ACTIVITY:
Would you please repeat the data that follows, exactly as it reads?

DATA SEGMENT:
##########

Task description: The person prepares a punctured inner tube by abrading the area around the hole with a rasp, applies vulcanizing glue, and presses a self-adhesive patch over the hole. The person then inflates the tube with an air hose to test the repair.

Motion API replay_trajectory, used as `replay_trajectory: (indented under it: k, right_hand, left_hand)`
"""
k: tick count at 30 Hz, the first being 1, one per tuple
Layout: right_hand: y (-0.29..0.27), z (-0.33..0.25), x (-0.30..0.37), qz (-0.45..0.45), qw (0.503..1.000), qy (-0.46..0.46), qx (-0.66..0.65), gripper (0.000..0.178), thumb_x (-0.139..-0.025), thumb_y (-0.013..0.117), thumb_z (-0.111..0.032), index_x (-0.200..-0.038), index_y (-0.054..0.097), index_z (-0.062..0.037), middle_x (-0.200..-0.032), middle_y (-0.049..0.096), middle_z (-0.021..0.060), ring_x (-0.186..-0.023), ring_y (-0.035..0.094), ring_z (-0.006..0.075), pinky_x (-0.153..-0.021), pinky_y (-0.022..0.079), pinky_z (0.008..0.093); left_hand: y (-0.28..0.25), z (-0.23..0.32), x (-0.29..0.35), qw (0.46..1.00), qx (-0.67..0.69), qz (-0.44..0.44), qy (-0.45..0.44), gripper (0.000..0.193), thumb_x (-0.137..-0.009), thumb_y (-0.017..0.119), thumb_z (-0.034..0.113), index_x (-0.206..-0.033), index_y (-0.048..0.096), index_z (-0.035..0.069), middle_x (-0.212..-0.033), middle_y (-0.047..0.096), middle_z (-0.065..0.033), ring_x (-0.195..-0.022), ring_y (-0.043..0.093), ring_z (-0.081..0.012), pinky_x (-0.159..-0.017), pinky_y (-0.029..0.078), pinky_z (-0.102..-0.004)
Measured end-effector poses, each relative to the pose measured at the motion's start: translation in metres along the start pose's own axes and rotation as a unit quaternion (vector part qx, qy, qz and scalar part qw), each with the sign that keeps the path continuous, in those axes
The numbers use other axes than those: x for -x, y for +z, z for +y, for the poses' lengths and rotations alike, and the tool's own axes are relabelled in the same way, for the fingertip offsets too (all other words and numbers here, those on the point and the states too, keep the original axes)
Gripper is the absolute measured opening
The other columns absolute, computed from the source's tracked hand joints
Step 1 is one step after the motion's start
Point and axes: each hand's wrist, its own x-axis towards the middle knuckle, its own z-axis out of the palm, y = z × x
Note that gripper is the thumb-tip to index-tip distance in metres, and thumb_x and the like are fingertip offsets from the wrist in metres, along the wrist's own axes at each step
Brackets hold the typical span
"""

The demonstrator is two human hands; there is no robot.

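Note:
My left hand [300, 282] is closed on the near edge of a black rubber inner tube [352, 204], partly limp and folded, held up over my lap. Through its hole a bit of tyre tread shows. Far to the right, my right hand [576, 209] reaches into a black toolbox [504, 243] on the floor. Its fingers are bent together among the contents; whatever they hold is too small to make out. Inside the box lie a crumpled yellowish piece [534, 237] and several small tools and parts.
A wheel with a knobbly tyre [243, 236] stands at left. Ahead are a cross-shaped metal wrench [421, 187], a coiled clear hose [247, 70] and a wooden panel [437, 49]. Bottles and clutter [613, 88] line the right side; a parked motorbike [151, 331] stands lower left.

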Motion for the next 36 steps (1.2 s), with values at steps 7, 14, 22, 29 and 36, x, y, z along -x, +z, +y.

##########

REPLY TO THE TASK:
Task description: The person prepares a punctured inner tube by abrading the area around the hole with a rasp, applies vulcanizing glue, and presses a self-adhesive patch over the hole. The person then inflates the tube with an air hose to test the repair.

Motion API replay_trajectory, used as `replay_trajectory: (indented under it: k, right_hand, left_hand)`
"""
k: tick count at 30 Hz, the first being 1, one per tuple
Layout: right_hand: y (-0.29..0.27), z (-0.33..0.25), x (-0.30..0.37), qz (-0.45..0.45), qw (0.503..1.000), qy (-0.46..0.46), qx (-0.66..0.65), gripper (0.000..0.178), thumb_x (-0.139..-0.025), thumb_y (-0.013..0.117), thumb_z (-0.111..0.032), index_x (-0.200..-0.038), index_y (-0.054..0.097), index_z (-0.062..0.037), middle_x (-0.200..-0.032), middle_y (-0.049..0.096), middle_z (-0.021..0.060), ring_x (-0.186..-0.023), ring_y (-0.035..0.094), ring_z (-0.006..0.075), pinky_x (-0.153..-0.021), pinky_y (-0.022..0.079), pinky_z (0.008..0.093); left_hand: y (-0.28..0.25), z (-0.23..0.32), x (-0.29..0.35), qw (0.46..1.00), qx (-0.67..0.69), qz (-0.44..0.44), qy (-0.45..0.44), gripper (0.000..0.193), thumb_x (-0.137..-0.009), thumb_y (-0.017..0.119), thumb_z (-0.034..0.113), index_x (-0.206..-0.033), index_y (-0.048..0.096), index_z (-0.035..0.069), middle_x (-0.212..-0.033), middle_y (-0.047..0.096), middle_z (-0.065..0.033), ring_x (-0.195..-0.022), ring_y (-0.043..0.093), ring_z (-0.081..0.012), pinky_x (-0.159..-0.017), pinky_y (-0.029..0.078), pinky_z (-0.102..-0.004)
Measured end-effector poses, each relative to the pose measured at the motion's start: translation in metres along the start pose's own axes and rotation as a unit quaternion (vector part qx, qy, qz and scalar part qw), each with the sign that keeps the path continuous, in those axes
The numbers use other axes than those: x for -x, y for +z, z for +y, for the poses' lengths and rotations alike, and the tool's own axes are relabelled in the same way, for the fingertip offsets too (all other words and numbers here, those on the point and the states too, keep the original axes)
Gripper is the absolute measured opening
The other columns absolute, computed from the source's tracked hand joints
Step 1 is one step after the motion's start
Point and axes: each hand's wrist, its own x-axis towards the middle knuckle, its own z-axis out of the palm, y = z × x
Note that gripper is the thumb-tip to index-tip distance in metres, and thumb_x and the like are fingertip offsets from the wrist in metres, along the wrist's own axes at each step
Brackets hold the typical span
"""

The demonstrator is two human hands; there is no robot.

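Note:
My left hand [300, 282] is closed on the near edge of a black rubber inner tube [352, 204], partly limp and folded, held up over my lap. Through its hole a bit of tyre tread shows. Far to the right, my right hand [576, 209] reaches into a black toolbox [504, 243] on the floor. Its fingers are bent together among the contents; whatever they hold is too small to make out. Inside the box lie a crumpled yellowish piece [534, 237] and several small tools and parts.
A wheel with a knobbly tyre [243, 236] stands at left. Ahead are a cross-shaped metal wrench [421, 187], a coiled clear hose [247, 70] and a wooden panel [437, 49]. Bottles and clutter [613, 88] line the right side; a parked motorbike [151, 331] stands lower left.
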
Motion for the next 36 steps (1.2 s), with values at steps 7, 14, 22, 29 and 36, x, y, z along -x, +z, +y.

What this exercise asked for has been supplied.